Ce matin, à 7h45, Fantôme et moi trouvons Muguette dans son potager. L’arche de Noé est nourrie. Une belle lumière dorée enveloppe le plateau. Nous entrons dans la cuisine et nous asseyons toutes deux sur des tabourets. J’ai apporté à Muguette une part de la tarte aux pommes que j’ai faite hier, une tarte avec une vraie pâte brisée pas une pâte industrielle. Cela n’a rien à voir! Des voitures stationnent le long de la route près de la mare aux canards. La mare de Muguette a commencé par perdre ses canards avant que le premier été de sécheresse et de canicule la prive d’eau. Maintenant, des roseaux poussent dans l’anarchie la plus complète. Quand les enfants étaient petits, la mare aux canards était LE but de LA grande promenade du dimanche. Nous emportions du pain sec. Bien qu’il n’y ait plus de mare et encore moins de canards, nous continuons tous à parler de « la mare aux canards ». Hier, Muguette a été « kidnappée » par des amis du matin jusqu’au soir: vide-grenier organisé par les infirmières de l’hôpital de Gien et, ensuite, déjeuner bucolique à l’étang de ses amis. Un vrai dimanche à la campagne!

Comme presque tous les Français, j’ai eu du chagrin en apprenant la mort d’Annie Cordy dont nous avons parlé avec Muguette. Je ne me souvenais pas qu’elle jouait dans « Le chat » de Pierre Granier-Deferre, un des films qui, à ce jour, m’a le plus bouleversée. La non communication ou la fin de la communication dans un couple que l’amour unit encore me rendent très malheureuse.
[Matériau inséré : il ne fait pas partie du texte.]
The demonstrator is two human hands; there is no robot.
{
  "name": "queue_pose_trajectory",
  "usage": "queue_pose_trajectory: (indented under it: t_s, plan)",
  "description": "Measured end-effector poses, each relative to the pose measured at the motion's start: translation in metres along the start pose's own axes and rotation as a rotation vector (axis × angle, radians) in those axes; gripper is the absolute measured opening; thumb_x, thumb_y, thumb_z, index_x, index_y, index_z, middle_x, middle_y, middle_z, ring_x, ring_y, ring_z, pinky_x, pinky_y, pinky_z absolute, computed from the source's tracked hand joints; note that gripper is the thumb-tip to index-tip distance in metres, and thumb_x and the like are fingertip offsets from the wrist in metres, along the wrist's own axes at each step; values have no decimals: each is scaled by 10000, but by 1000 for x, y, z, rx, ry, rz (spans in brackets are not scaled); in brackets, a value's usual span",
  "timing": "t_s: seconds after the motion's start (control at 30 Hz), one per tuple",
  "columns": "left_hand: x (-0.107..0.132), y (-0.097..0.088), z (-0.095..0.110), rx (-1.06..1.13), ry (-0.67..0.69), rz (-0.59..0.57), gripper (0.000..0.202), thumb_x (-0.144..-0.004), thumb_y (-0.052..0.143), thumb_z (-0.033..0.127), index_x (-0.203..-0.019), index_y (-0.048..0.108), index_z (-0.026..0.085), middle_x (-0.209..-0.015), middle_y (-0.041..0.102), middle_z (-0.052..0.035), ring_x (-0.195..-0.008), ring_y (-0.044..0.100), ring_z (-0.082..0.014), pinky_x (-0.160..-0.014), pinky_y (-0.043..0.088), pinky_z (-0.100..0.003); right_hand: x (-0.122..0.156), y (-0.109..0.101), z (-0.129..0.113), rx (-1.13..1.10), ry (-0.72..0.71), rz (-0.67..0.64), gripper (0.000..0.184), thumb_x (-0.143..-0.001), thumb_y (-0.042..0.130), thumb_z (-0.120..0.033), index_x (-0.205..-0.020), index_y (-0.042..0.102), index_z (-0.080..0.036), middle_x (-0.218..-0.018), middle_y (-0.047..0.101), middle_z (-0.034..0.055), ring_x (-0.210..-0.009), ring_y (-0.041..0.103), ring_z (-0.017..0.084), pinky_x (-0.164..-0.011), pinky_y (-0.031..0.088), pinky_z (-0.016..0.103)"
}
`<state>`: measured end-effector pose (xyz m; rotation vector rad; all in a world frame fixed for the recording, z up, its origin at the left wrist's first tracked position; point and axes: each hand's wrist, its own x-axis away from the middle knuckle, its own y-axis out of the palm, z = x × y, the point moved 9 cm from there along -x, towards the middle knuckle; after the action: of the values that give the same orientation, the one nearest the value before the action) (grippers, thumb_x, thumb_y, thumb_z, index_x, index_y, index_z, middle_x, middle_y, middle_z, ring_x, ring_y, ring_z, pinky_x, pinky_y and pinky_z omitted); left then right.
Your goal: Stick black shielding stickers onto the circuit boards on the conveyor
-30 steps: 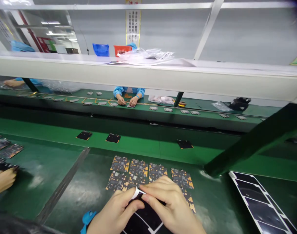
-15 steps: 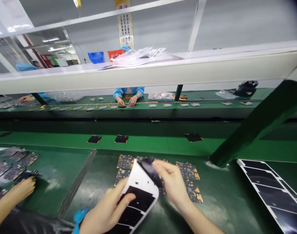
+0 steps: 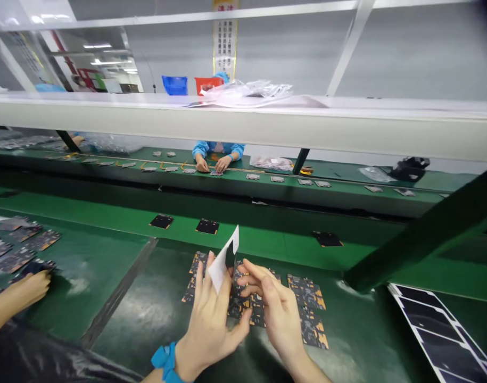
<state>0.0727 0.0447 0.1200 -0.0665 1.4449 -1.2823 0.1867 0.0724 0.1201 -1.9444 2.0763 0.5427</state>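
Note:
In my left hand (image 3: 211, 324), a white backing sheet with black stickers (image 3: 223, 263) is clasped between the fingers and stands nearly edge-on. The thumb of that hand is spread low over the boards. My right hand (image 3: 277, 308) is just to the right, its fingers bent inward over the circuit boards; anything between its fingertips is hidden. Beneath both hands, several black-and-orange circuit boards (image 3: 313, 327) lie in rows on the green bench (image 3: 127, 314). My hands cover part of them.
A stack of black sticker sheets (image 3: 430, 324) lies at right, beside a slanted green post (image 3: 419, 234). Black-covered boards (image 3: 207, 226) rest on the green strip ahead. A co-worker's hand (image 3: 31, 287) touches boards at left. Another person's hands (image 3: 213, 164) work across the line.
The sheet has turned from face-on to nearly edge-on in my left hand. My right hand has come down over the boards; the black sticker it was peeling is no longer clearly visible. The view has shifted slightly.

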Motion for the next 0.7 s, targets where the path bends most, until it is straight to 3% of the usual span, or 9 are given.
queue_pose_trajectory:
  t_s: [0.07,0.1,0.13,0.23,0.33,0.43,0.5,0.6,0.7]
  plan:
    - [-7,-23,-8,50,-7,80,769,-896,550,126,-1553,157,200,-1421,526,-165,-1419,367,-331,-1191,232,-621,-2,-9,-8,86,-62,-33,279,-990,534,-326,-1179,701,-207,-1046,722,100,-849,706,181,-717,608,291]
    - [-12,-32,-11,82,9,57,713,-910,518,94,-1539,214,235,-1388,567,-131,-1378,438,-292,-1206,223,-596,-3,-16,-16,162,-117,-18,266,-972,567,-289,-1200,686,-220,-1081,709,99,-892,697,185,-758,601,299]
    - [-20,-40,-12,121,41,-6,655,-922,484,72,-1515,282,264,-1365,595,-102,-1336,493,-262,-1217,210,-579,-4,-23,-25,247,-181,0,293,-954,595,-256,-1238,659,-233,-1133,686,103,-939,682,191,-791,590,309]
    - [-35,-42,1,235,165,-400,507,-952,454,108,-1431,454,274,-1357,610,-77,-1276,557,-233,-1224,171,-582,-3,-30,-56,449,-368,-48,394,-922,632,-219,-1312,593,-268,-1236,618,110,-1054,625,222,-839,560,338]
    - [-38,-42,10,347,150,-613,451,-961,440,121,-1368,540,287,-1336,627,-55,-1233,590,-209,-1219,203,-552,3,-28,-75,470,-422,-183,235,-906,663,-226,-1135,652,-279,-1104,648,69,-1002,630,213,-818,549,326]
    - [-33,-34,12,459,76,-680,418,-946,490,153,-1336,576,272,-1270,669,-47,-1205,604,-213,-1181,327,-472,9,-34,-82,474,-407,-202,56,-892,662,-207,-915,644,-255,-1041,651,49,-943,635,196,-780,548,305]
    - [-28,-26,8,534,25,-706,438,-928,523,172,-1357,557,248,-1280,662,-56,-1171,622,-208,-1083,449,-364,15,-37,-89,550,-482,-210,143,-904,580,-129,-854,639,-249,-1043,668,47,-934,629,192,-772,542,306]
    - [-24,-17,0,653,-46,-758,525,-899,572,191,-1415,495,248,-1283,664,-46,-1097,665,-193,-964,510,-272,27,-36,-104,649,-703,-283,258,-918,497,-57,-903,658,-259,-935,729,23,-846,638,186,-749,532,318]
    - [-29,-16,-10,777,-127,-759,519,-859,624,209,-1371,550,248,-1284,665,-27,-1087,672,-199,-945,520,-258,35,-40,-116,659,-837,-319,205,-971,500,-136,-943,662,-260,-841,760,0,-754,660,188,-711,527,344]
Pour finir sur une note plus légère, je ne peux que vous recommander d’aller voir, dés mercredi prochain, une comédie portée par des acteurs épatants dont Laure Calamy et Benjamin Laverhne et intitulée « Antoinette dans les Cévennes ». Vous y découvrirez une partie du chemin de Stevenson et pourrez rire en voyant la malheureuse Antoinette tentant de faire avancer son bel âne de Provence répondant au prénom de Patrick. La perspective de retourner dans une salle obscure masquée ne me tentait pas mais j’espère que nous pourrons aller voir ce film en famille. Idéalement, j’aurais aimé que nos neveux puissent nous y accompagner. Ci-dessous, la bande annonce du film.

https://www.youtube.com/watch?v=qsbBWaCKlW4

Passez toutes et tous une belle semaine encore estivale.